Segment Open

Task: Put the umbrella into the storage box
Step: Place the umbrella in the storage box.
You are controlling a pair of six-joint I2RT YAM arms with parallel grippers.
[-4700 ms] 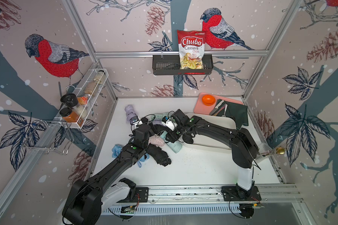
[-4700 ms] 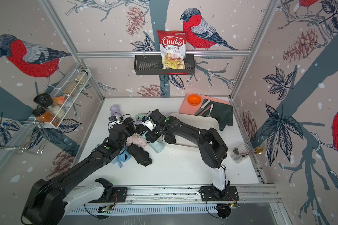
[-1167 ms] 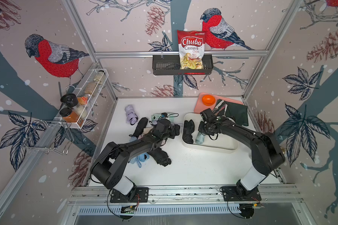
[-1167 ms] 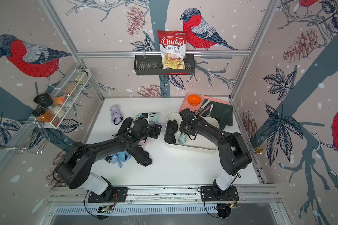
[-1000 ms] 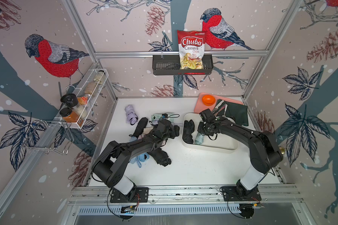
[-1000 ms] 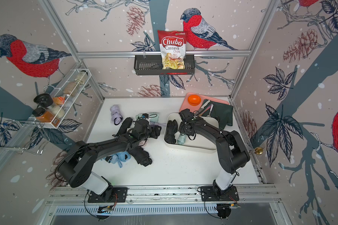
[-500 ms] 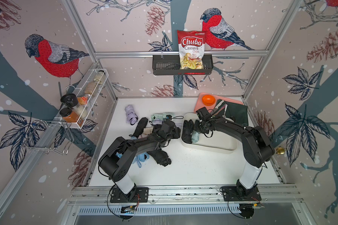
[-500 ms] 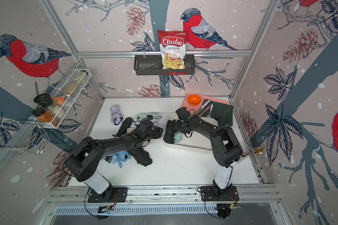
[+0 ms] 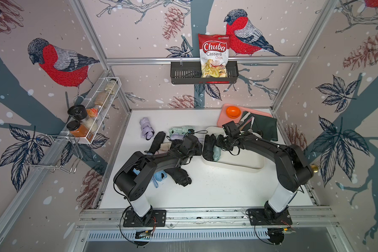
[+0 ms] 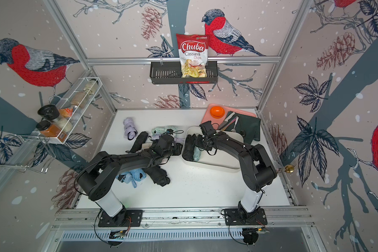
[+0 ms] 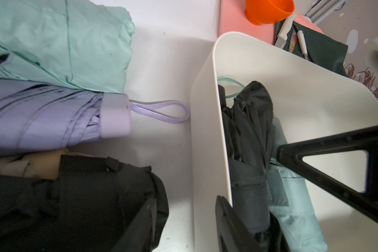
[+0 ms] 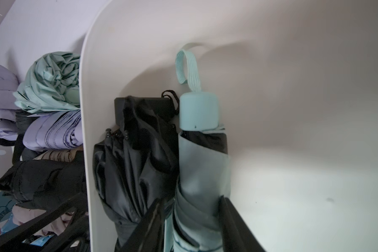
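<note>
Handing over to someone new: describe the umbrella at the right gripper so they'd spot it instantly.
Start at the cream-white storage box beside the pink tray. Two folded umbrellas lie side by side at its left end. Yours is the pale teal umbrella, the right gripper astride it; the black umbrella beside it hugs the wall.

Papered walls [image 9: 140,32] close me in on three sides, pale pink with red-breasted bullfinches [image 9: 61,63], pinecones and dark leaves; aluminium frame bars [image 10: 118,60] run up the corners and across the back wall; a black slotted basket [image 9: 183,75] hangs from that bar, holding a bag of cassava chips [image 9: 214,54]; a white wire rack [image 9: 89,138] of jars juts from the wall on my left; the tabletop [image 9: 216,192] beneath is white and evenly lit.
</note>
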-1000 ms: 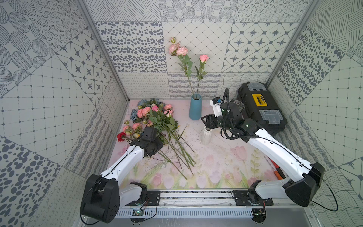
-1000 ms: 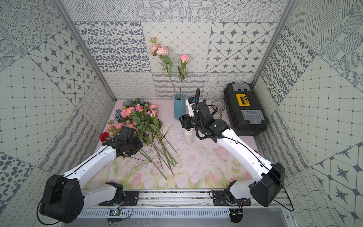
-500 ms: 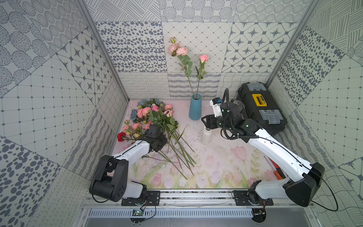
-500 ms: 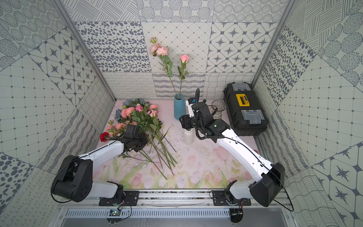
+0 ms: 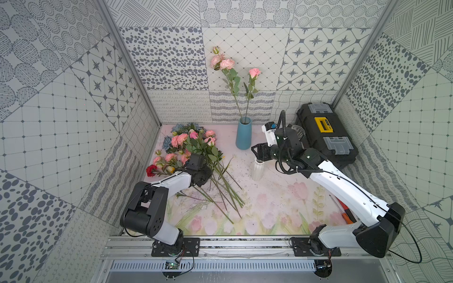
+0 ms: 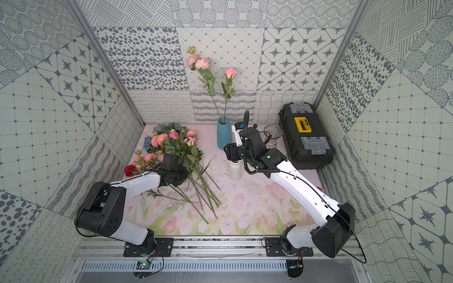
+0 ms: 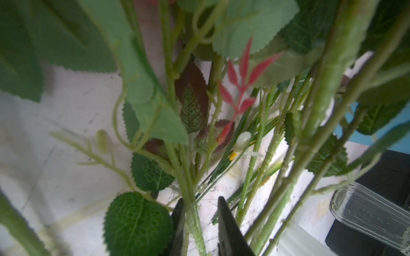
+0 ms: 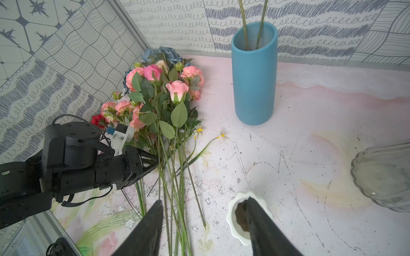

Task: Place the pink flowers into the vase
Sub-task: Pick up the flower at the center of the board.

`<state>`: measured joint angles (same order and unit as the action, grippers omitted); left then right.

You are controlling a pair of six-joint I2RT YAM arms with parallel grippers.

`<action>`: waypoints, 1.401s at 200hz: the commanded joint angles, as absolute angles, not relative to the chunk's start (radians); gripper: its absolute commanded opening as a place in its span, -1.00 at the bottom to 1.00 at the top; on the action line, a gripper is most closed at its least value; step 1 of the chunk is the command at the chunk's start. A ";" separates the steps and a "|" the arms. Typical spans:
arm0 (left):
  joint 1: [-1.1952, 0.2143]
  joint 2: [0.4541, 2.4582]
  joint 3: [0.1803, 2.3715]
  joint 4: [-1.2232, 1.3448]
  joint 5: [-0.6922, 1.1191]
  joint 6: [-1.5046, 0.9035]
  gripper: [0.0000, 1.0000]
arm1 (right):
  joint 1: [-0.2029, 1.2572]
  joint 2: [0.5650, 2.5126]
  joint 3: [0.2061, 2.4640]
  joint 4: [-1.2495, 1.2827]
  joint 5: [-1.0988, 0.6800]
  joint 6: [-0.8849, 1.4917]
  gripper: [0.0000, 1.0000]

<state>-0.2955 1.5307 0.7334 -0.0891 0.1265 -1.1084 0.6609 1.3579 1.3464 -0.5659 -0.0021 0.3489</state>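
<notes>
At the tabletop's (image 5: 269, 196) 10 o'clock, the pink flowers (image 5: 177, 141) are heaped; one green stem (image 7: 195, 219) is straddled by the left claw (image 7: 199, 200), jaws narrowly apart. Two more are seen standing in the blue vase (image 5: 243, 133) at 12 o'clock. The right claw (image 8: 204, 199) is held apart, empty, over a white vase (image 8: 230, 212).

Arms: the left arm (image 5: 172, 182) and the right arm (image 5: 343, 183) have smooth white shells.
Joints: big black round blocks (image 5: 144, 215) at the bends.
Cables: thin black wires run along the white parts, and a ribbed black hose (image 5: 283, 122) curves by the right wrist.
Hands: the left hand (image 7: 199, 206) and the right hand (image 8: 204, 199) are black, with flat pointed fingers (image 8: 150, 226).
Wrist: a small white box (image 8: 121, 135).
Feet: black plates (image 5: 175, 246) with screws.
</notes>
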 commanded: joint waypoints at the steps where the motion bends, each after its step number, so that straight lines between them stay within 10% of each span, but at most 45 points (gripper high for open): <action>1: -0.300 1.543 0.738 -0.034 0.136 -1.131 -0.53 | 0.664 1.330 1.333 -0.544 0.010 0.356 0.21; 183: -0.307 1.555 0.738 -0.076 0.052 -1.105 -0.80 | 0.664 1.321 1.329 -0.532 -0.006 0.362 0.22; 280: -0.328 1.407 0.874 -0.497 -0.148 -1.043 -1.00 | 0.663 1.340 1.353 -0.532 -0.010 0.360 0.23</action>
<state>-0.3164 1.4483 0.8093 -0.2291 -0.0040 -1.0878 0.6609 1.3579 1.3327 -0.5648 -0.0040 0.3519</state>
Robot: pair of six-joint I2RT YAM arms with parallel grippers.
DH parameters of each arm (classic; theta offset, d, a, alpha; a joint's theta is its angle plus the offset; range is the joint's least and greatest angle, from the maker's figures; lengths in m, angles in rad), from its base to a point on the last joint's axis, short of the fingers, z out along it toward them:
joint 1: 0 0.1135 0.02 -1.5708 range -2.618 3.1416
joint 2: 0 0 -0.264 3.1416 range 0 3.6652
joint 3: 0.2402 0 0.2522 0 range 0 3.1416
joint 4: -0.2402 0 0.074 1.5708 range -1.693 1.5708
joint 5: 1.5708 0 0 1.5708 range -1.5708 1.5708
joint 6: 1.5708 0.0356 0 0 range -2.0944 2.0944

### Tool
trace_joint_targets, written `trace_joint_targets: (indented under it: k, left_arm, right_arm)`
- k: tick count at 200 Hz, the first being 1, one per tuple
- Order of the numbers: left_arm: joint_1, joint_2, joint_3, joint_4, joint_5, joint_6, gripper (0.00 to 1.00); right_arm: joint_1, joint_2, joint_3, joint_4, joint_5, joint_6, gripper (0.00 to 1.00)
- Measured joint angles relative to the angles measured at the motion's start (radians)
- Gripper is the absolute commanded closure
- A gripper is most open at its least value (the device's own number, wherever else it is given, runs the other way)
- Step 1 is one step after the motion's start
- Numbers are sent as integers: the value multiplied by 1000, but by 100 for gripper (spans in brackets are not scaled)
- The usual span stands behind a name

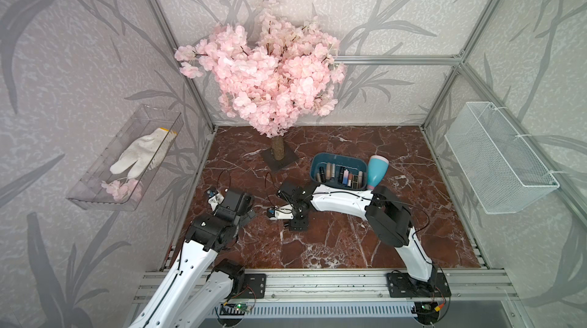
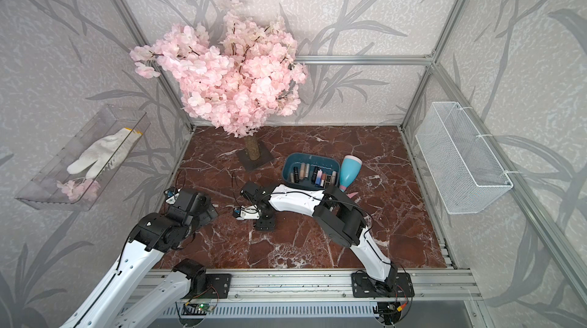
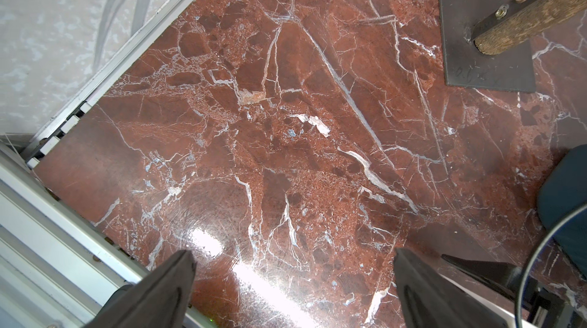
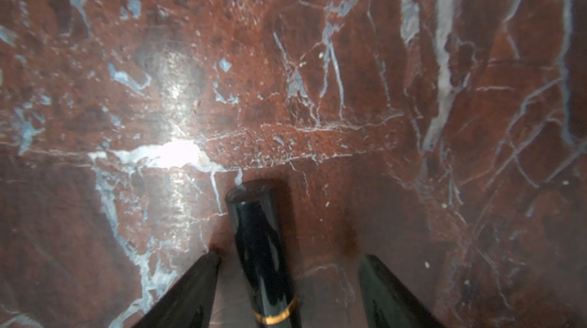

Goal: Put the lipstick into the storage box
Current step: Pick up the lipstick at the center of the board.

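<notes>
teal storage box [image 1: 318,164] lined with lipsticks [image 1: 340,176], right claw [image 4: 289,255] parted astride a black lipstick [image 4: 263,240], left claw [image 3: 293,252] wide, empty

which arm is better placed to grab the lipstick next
Right. The right gripper straddles the black lipstick, jaws open either side, so it probably only needs to close. The left gripper hangs open over bare marble tabletop, nothing between its fingers.
</notes>
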Motion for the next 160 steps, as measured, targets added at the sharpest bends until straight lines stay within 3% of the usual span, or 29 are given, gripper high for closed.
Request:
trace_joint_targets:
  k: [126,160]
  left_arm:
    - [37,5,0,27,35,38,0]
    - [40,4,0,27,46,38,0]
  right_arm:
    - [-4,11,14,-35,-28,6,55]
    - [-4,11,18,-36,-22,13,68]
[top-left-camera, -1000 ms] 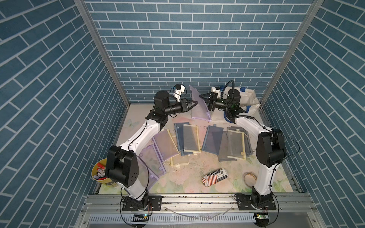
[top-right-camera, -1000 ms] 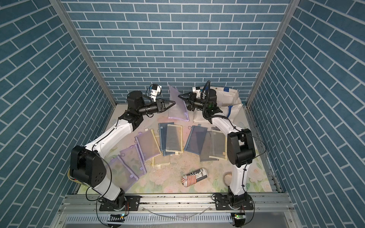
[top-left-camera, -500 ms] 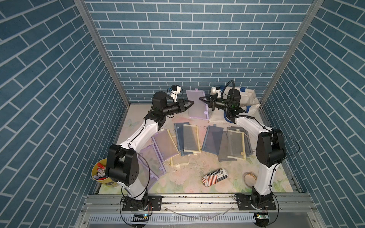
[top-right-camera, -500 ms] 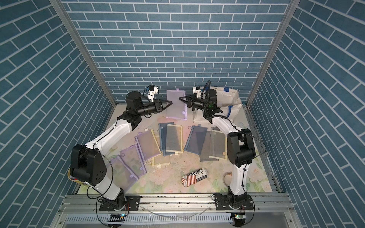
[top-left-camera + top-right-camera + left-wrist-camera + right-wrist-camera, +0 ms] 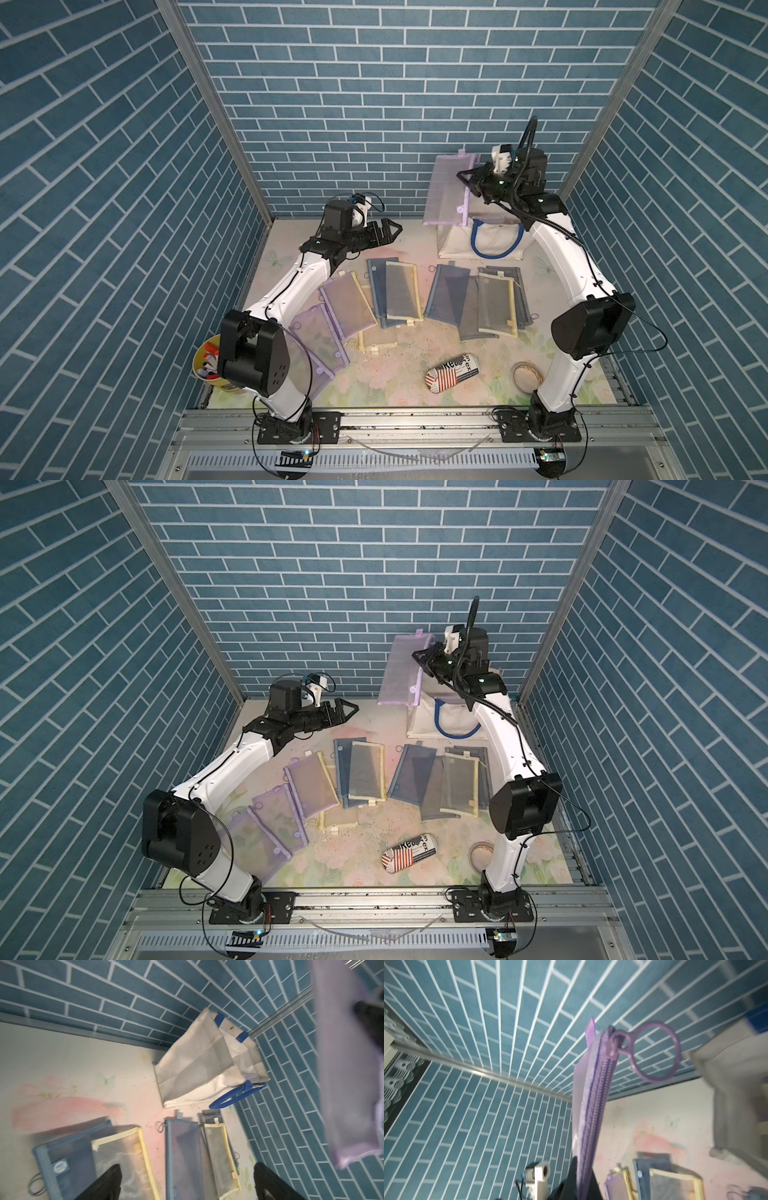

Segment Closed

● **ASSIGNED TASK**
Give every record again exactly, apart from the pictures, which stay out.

● **WORKED SOLUTION**
Task: Put the umbrella into the storage box
Step: Place the umbrella in the storage box.
You are controlling a pair of six-joint I2RT YAM arms with parallel grippers.
[-4700 ms] 
[-4700 ms] 
[-1167 ms] 
[-1167 ms] 
[-1000 ms] 
[-1000 ms] 
[-500 ms] 
[-500 ms] 
[+0 ms] 
[+0 ms] 
[+0 ms] 
[+0 ms] 
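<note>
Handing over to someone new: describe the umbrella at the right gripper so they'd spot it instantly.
Start at the cream-white storage box beside the pink tray. Two folded umbrellas lie side by side at its left end. Yours is the pale teal umbrella, the right gripper astride it; the black umbrella beside it hugs the wall.

Papered walls [image 9: 140,32] close me in on three sides, pale pink with red-breasted bullfinches [image 9: 61,63], pinecones and dark leaves; aluminium frame bars [image 10: 118,60] run up the corners and across the back wall; a black slotted basket [image 9: 183,75] hangs from that bar, holding a bag of cassava chips [image 9: 214,54]; a white wire rack [image 9: 89,138] of jars juts from the wall on my left; the tabletop [image 9: 216,192] beneath is white and evenly lit.
</note>
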-1000 ms: 
-1000 ms: 
-500 ms: 
-500 ms: 
+0 ms: 
+0 ms: 
+0 ms: 
+0 ms: 

Task: Place the pink flowers into the vase
Sub-task: Pick up the flower at the center of the board.

`<state>`: measured joint angles (same order and unit as the action, grippers omitted); left then right.

You are controlling a pair of six-joint I2RT YAM arms with parallel grippers.

`<action>`: waypoints, 1.401s at 200hz: the commanded joint angles, as absolute angles, not relative to the chunk's start (radians); gripper: its absolute commanded opening as a place in its span, -1.00 at the bottom to 1.00 at the top; on the action line, a gripper is most closed at its least value; step 1 of the chunk is the command at the chunk's start. A ";" separates the steps and a "|" the arms. Typical spans:
arm0 (left):
  joint 1: [-1.1952, 0.2143]
  joint 2: [0.4541, 2.4582]
  joint 3: [0.1803, 2.3715]
  joint 4: [-1.2232, 1.3448]
  joint 5: [-0.6922, 1.1191]
  joint 6: [-1.5046, 0.9035]
  gripper: [0.0000, 1.0000]
arm1 (right):
  joint 1: [-0.2029, 1.2572]
  joint 2: [0.5650, 2.5126]
  joint 3: [0.2061, 2.4640]
  joint 4: [-1.2495, 1.2827]
  joint 5: [-1.0988, 0.6800]
  joint 6: [-0.8849, 1.4917]
  gripper: [0.0000, 1.0000]

<state>-0.2955 1.5307 0.7334 -0.0891 0.1265 -1.1084 0.6609 1.3579 1.3464 -0.5659 -0.0021 0.3489</state>
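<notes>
At the tabletop's (image 5: 269, 196) 10 o'clock, the pink flowers (image 5: 177, 141) are heaped; one green stem (image 7: 195, 219) is straddled by the left claw (image 7: 199, 200), jaws narrowly apart. Two more are seen standing in the blue vase (image 5: 243, 133) at 12 o'clock. The right claw (image 8: 204, 199) is held apart, empty, over a white vase (image 8: 230, 212).

Arms: the left arm (image 5: 172, 182) and the right arm (image 5: 343, 183) have smooth white shells.
Joints: big black round blocks (image 5: 144, 215) at the bends.
Cables: thin black wires run along the white parts, and a ribbed black hose (image 5: 283, 122) curves by the right wrist.
Hands: the left hand (image 7: 199, 206) and the right hand (image 8: 204, 199) are black, with flat pointed fingers (image 8: 150, 226).
Wrist: a small white box (image 8: 121, 135).
Feet: black plates (image 5: 175, 246) with screws.
</notes>
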 commanded: joint waypoints at the steps where the motion bends, each after its step number, so that straight lines between them stay within 10% of each span, but at most 45 points (gripper high for open): <action>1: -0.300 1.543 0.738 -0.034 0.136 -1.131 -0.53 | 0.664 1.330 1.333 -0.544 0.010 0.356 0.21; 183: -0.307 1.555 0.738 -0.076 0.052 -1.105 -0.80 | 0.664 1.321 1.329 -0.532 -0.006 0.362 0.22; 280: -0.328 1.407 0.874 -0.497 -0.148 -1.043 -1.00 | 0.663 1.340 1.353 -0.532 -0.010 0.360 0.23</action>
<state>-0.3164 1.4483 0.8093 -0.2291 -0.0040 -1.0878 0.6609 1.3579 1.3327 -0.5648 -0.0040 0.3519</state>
Robot: pair of six-joint I2RT YAM arms with parallel grippers.
DH parameters of each arm (classic; theta offset, d, a, alpha; a joint's theta is its angle plus the offset; range is the joint's least and greatest angle, from the maker's figures; lengths in m, angles in rad), from its base to a point on the last joint's axis, short of the fingers, z out along it toward them:
joint 1: 0 0.1135 0.02 -1.5708 range -2.618 3.1416
joint 2: 0 0 -0.264 3.1416 range 0 3.6652
joint 3: 0.2402 0 0.2522 0 range 0 3.1416
joint 4: -0.2402 0 0.074 1.5708 range -1.693 1.5708
joint 5: 1.5708 0 0 1.5708 range -1.5708 1.5708
joint 6: 1.5708 0.0356 0 0 range -2.0944 2.0944

### Tool
trace_joint_targets, written `trace_joint_targets: (indented under it: k, left_arm, right_arm)`
- k: tick count at 200 Hz, the first being 1, one per tuple
- Order of the numbers: left_arm: joint_1, joint_2, joint_3, joint_4, joint_5, joint_6, gripper (0.00 to 1.00); right_arm: joint_1, joint_2, joint_3, joint_4, joint_5, joint_6, gripper (0.00 to 1.00)
- Measured joint angles relative to the angles measured at the motion's start (radians)
- Gripper is the absolute commanded closure
- A gripper is most open at its least value (the device's own number, wherever else it is given, runs the other way)
- Step 1 is one step after the motion's start
- Numbers are sent as integers: the value multiplied by 1000, but by 100 for gripper (spans in brackets are not scaled)
- The usual span stands behind a name


Goal: Put the lipstick into the storage box
Current step: Pick up the lipstick at the center of the board.

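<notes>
teal storage box [image 1: 318,164] lined with lipsticks [image 1: 340,176], right claw [image 4: 289,255] parted astride a black lipstick [image 4: 263,240], left claw [image 3: 293,252] wide, empty

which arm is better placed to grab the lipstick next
Right. The right gripper straddles the black lipstick, jaws open either side, so it probably only needs to close. The left gripper hangs open over bare marble tabletop, nothing between its fingers.
</notes>
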Motion for the next 160 steps, as measured, targets added at the sharpest bends until straight lines stay within 3% of the usual span, or 29 are given, gripper high for closed.
Request:
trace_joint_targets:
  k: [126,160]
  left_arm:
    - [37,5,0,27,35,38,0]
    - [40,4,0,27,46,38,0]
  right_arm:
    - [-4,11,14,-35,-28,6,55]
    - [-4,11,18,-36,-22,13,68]
[top-left-camera, -1000 ms] 
[top-right-camera, -1000 ms] 
[top-left-camera, -500 ms] 
[top-right-camera, -500 ms] 
[top-left-camera + top-right-camera + left-wrist-camera + right-wrist-camera, +0 ms] 

That concludes the exercise.